Activity:
Give back the whole listing exactly as written, pictures excluded.

* * * * * * * * *

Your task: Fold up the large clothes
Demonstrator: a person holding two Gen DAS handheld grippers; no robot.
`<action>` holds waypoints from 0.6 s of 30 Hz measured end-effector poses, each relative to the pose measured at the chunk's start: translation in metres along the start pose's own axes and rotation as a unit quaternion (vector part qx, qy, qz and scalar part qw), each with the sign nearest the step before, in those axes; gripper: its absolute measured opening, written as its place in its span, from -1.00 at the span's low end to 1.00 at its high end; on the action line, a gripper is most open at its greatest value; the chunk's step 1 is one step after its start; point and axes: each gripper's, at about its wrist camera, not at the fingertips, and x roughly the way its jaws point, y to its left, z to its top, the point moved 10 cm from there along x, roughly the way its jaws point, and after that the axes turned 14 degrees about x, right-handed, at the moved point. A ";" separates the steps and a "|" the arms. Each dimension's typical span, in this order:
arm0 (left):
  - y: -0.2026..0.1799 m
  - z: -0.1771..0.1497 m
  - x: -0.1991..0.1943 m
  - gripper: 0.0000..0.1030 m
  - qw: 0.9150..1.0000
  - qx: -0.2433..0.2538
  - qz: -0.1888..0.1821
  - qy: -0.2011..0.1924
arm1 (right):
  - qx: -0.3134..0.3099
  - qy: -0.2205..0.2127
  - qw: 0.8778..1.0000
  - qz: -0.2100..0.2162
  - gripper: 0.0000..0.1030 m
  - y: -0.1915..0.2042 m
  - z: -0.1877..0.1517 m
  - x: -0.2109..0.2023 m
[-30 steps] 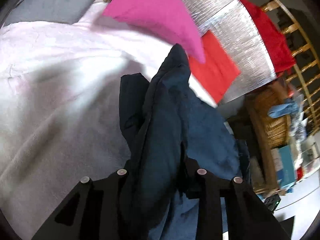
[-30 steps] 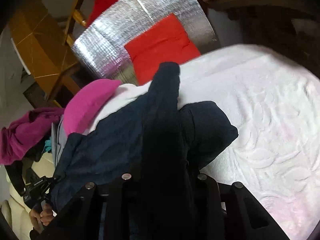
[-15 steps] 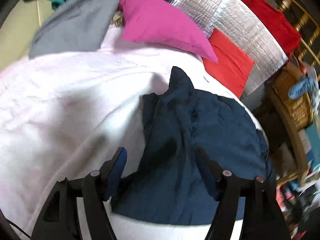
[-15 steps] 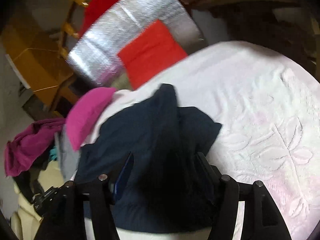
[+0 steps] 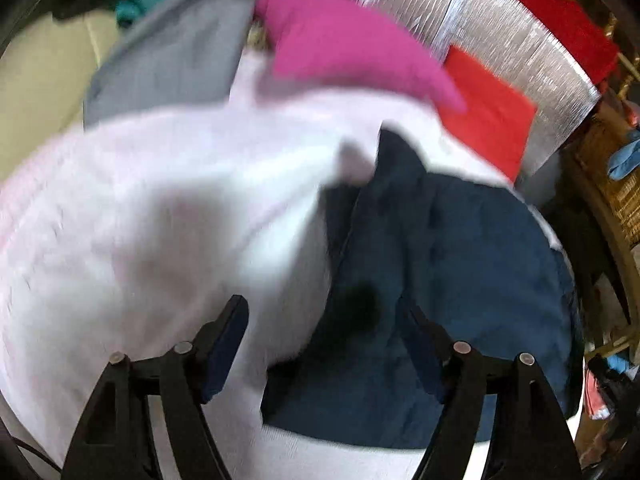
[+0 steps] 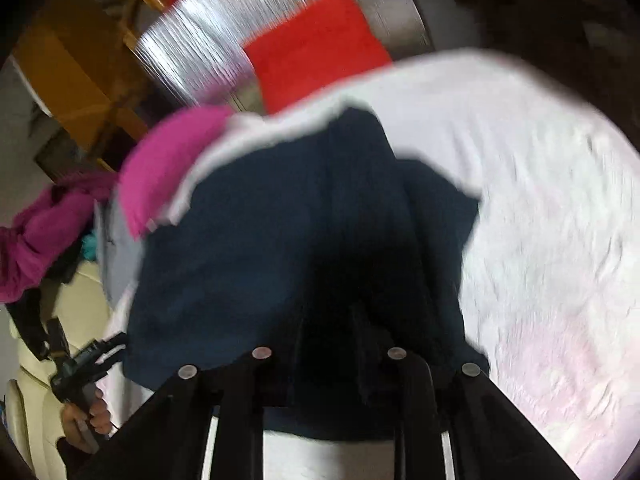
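A navy garment (image 5: pixel 460 280) lies bunched on the white-pink bedspread (image 5: pixel 140 240), with a ridge of cloth running toward the pillows. My left gripper (image 5: pixel 322 332) hangs above the garment's left edge. Its jaws are opening and nothing is pressed between them. In the right wrist view the same navy garment (image 6: pixel 260 240) fills the middle. My right gripper (image 6: pixel 336 336) is closing, and its narrow jaws pinch a dark fold at the garment's near edge. The picture there is dark and blurred. A hand (image 6: pixel 92 412) holding the other gripper shows at the lower left.
A pink pillow (image 5: pixel 340 48), a red cushion (image 5: pixel 488 108) and a silver foil mat (image 5: pixel 500 28) sit at the bed's far end. Grey cloth (image 5: pixel 172 60) lies at the far left. A wicker basket (image 5: pixel 616 168) stands to the right. A magenta garment (image 6: pixel 40 232) is heaped off the bed.
My left gripper let go of the navy garment, spread wide and drew back. My right gripper opened half a second ago and has closed again on a fold.
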 end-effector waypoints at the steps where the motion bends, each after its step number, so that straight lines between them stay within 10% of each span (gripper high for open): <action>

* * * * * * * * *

Reply:
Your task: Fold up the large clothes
Demonstrator: a person holding two Gen DAS handheld grippers; no robot.
`<action>` holds waypoints from 0.6 s of 30 Hz measured end-effector poses, each relative to the pose measured at the chunk's start: translation in metres along the start pose's own axes and rotation as a unit quaternion (vector part qx, qy, qz and scalar part qw), each with the sign nearest the step before, in those axes; gripper: its absolute measured opening, written as its place in its span, from -1.00 at the span's low end to 1.00 at its high end; on the action line, a gripper is most open at its greatest value; the chunk's step 1 is one step after its start; point and axes: each gripper's, at about its wrist camera, not at the fingertips, and x roughly the way its jaws point, y to its left, z to its top, the point moved 10 cm from there along x, roughly the way its jaws point, and after that the axes turned 14 degrees about x, right-handed, at the moved point. A ";" separates the steps and a "|" the arms. Each dimension's typical span, in this order:
arm0 (left):
  - y: -0.2026..0.1799 m
  - z: -0.1771..0.1497 m
  - x: -0.1991..0.1943 m
  - gripper: 0.0000..0.1030 m
  - qw: 0.9150..1.0000
  - qx: -0.2433..0.2538
  - qz: -0.1888..0.1821
  - qy: -0.2011..0.1924
arm1 (right):
  - qx: -0.3134..0.3099
  - qy: -0.2205..0.2127
  - qw: 0.8778..1.0000
  - qz: -0.2100..0.2162
  - gripper: 0.0000..0.1030 m
  - y: -0.1915..0.2042 m
  - z: -0.1877..0.1517 m
  - x: -0.2109..0.2023 m
[-30 steps] 
[-30 steps] 
[-15 steps] 
[-15 steps] 
[+0 steps] 
[+0 steps] 
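A navy garment (image 5: pixel 460 280) lies bunched on the white-pink bedspread (image 5: pixel 140 240), with a ridge of cloth running toward the pillows. My left gripper (image 5: pixel 322 332) hangs above the garment's left edge. Its jaws are opening and nothing is pressed between them. In the right wrist view the same navy garment (image 6: pixel 260 240) fills the middle. My right gripper (image 6: pixel 336 336) is closing, and its narrow jaws pinch a dark fold at the garment's near edge. The picture there is dark and blurred. A hand (image 6: pixel 92 412) holding the other gripper shows at the lower left.
A pink pillow (image 5: pixel 340 48), a red cushion (image 5: pixel 488 108) and a silver foil mat (image 5: pixel 500 28) sit at the bed's far end. Grey cloth (image 5: pixel 172 60) lies at the far left. A wicker basket (image 5: pixel 616 168) stands to the right. A magenta garment (image 6: pixel 40 232) is heaped off the bed.
My left gripper let go of the navy garment, spread wide and drew back. My right gripper opened half a second ago and has closed again on a fold.
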 end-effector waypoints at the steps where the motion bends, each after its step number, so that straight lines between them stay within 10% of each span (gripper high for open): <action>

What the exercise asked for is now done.